I see no real solutions for this. A major attitude adjustment on the parts of the various language communities would be a good start but I don't see that happening.
__
The Major
(Score: 3, Insightful) by driverless on Wednesday November 27, @01:56AM
At least one reason for this is because Python-one-thing seems to require Python-everything-else. How many people have gone through the following:
Install something Python-based. Install a pile of dependencies and additional requirements. Update some things from who-knows-where because the default ones are out of date or the wrong shade of green or whatever. Roll back a few others because whoever created the original package you installed was using a few out-of-date things that happened to be on their system. Jiggle and juggle and randomly try things until it starts working.
Realise that in the process you've churned through about 10MB of random Python code of unknown provenance that you haven't looked at any of.
(Score: 3, Interesting) by JoeMerchant on Monday November 25, @05:21PM (6 children)
Didn't we used to publish MD5 hashes of compiled and packaged code? (Haven't we updated that to SHA3 or some other cryptographically secure hash since then?)

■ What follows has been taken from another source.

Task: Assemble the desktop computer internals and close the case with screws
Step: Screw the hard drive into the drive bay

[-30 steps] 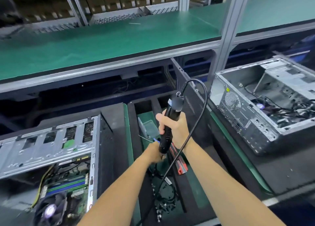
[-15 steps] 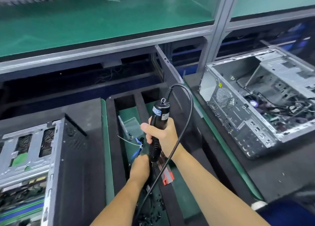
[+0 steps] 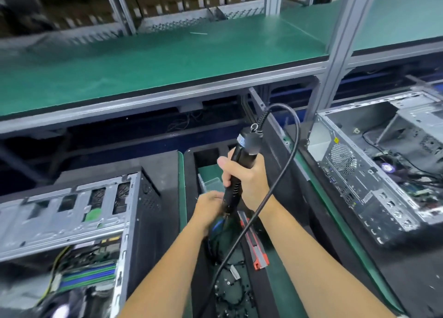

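Right hand [image 3: 249, 183] grips one electric screwdriver [image 3: 239, 166]; left hand [image 3: 208, 207] at its tip, grip unclear; two open cases.

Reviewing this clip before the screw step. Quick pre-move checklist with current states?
1. Right hand grips the electric screwdriver: ok.
2. Left hand at the driver's tip: ok.
3. Screw seated on the bit: cannot tell, the hand hides it.
4. Cord clear of the work: not ok, it loops across the right wrist.
5. Loose screws within reach in the tray: ok.
6. Left case closed: not ok, internals show.
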Available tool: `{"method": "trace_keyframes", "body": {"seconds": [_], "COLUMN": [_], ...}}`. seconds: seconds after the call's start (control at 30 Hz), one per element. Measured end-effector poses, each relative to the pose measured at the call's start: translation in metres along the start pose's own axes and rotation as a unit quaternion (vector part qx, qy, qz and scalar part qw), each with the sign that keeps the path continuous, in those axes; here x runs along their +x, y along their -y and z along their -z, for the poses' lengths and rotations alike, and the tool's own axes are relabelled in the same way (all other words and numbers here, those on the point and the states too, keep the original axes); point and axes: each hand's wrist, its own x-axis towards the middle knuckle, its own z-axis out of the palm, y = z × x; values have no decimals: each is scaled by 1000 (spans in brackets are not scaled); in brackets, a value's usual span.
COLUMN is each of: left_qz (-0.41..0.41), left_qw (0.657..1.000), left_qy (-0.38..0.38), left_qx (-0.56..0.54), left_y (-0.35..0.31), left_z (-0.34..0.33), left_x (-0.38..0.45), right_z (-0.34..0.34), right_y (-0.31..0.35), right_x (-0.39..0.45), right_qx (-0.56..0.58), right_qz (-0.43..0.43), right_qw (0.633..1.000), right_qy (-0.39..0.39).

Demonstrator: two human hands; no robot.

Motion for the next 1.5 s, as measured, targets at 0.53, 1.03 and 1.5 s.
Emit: {"method": "trace_keyframes", "body": {"seconds": [0.53, 1.03, 1.5], "left_qz": [-165, -208, -171], "left_qw": [927, 936, 937], "left_qy": [45, 24, 54], "left_qx": [-334, -284, -300], "left_y": [-64, -13, -3], "left_z": [159, 281, 275], "left_x": [-98, -123, -102], "right_z": [-161, -294, -283], "right_y": [112, 83, 65], "right_x": [6, -25, -7], "right_qx": [124, 75, 74], "right_qz": [154, 154, 126], "right_qw": [980, 985, 988], "right_qy": [-23, -26, -57]}}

Shouldn't any user of downloaded code be validating their received code against the secure hash published by the trusted source that hosts the source code, compiles it and runs the validation tests?
Doesn't apt do all this automagically as it runs?
Will developers ever stop re-inventing the wheel?
🌻🌻 [google.com]
(Score: 2) by ls671 on Monday November 25, @05:50PM (5 children)
It's still pretty hard to modify a package and make it have the same md5 checksum. A checksum has nothing to do with cryptography strictly speaking. Now, signed packages are another story.
Everything I write is lies, including this sentence.
(Score: 3, Interesting) by JoeMerchant on Monday November 25, @06:22PM (3 children)
Signed packages are for holders of private keys to prove that they have signed the package...
While I'll agree that creating MD5 collisions is "relatively hard" - it's also automatable, so... not really that much effort on the part of the attacker, just a little time and electricity.
SHA3 (among others) are basically drop-in replacements for the MD5 function which are currently believed to be basically impossible to create collisions for.
🌻🌻 [google.com]
(Score: 2) by ls671 on Monday November 25, @06:41PM (1 child)
Signed packages are just a package coming with a digital signature of the checksum. Unfortunately, not everybody will check the checksum and the checksum isn't always easily available independently for signed packages. I check both when both are available.
Everything I write is lies, including this sentence.
(Score: 2) by JoeMerchant on Monday November 25, @07:28PM
I avoid using external packages whenever possible... compiled from source, locally controlled.
🌻🌻 [google.com]
(Score: 3, Insightful) by JoeMerchant on Monday November 25, @07:30PM
Interesting potential exploit, though:
If you have a package, and the signature is just a signature of the MD5 of the package, then you can make a colliding MD5 evil twin package and the signature will still be valid...
🌻🌻 [google.com]
(Score: 3, Informative) by gnuman on Monday November 25, @07:07PM
That's a little offtopic, but is now takes a minute to calculate the collision. Just append garbage under a comment.
SHA1 is no longer recommended to be used either. NIST will kill SHA1 in next few years for all government software usage and it's already killed by FIPS. You need SHA256 at least.